• Description of the task: What is needed is an exact copy of every line in the listing.

★ ★ ★ ★ ★

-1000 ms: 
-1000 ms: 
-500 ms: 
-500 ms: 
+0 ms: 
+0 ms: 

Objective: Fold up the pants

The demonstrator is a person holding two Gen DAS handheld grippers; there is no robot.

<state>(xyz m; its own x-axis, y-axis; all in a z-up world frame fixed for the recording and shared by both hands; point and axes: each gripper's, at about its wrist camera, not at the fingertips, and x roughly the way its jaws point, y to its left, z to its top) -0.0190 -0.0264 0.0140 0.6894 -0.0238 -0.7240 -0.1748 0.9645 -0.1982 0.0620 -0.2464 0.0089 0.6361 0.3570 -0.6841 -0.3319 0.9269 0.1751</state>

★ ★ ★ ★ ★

• Task answer:
-1000 ms: 
-1000 ms: 
-500 ms: 
-500 ms: 
+0 ms: 
+0 ms: 

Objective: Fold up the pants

The demonstrator is a person holding two Gen DAS handheld grippers; there is no robot.

<state>(xyz m; its own x-axis, y-axis; all in a z-up world frame fixed for the recording and shared by both hands; point and axes: each gripper's, at about its wrist camera, not at the fingertips, and x roughly the way its jaws point, y to its left, z to its top) -0.0190 -0.0264 0.0140 0.6894 -0.0238 -0.7240 -0.1748 0.9645 -0.1982 0.0620 -0.2464 0.0089 0.6361 0.3570 -0.6841 -0.3319 0.9269 0.1751</state>

This output requires nothing more.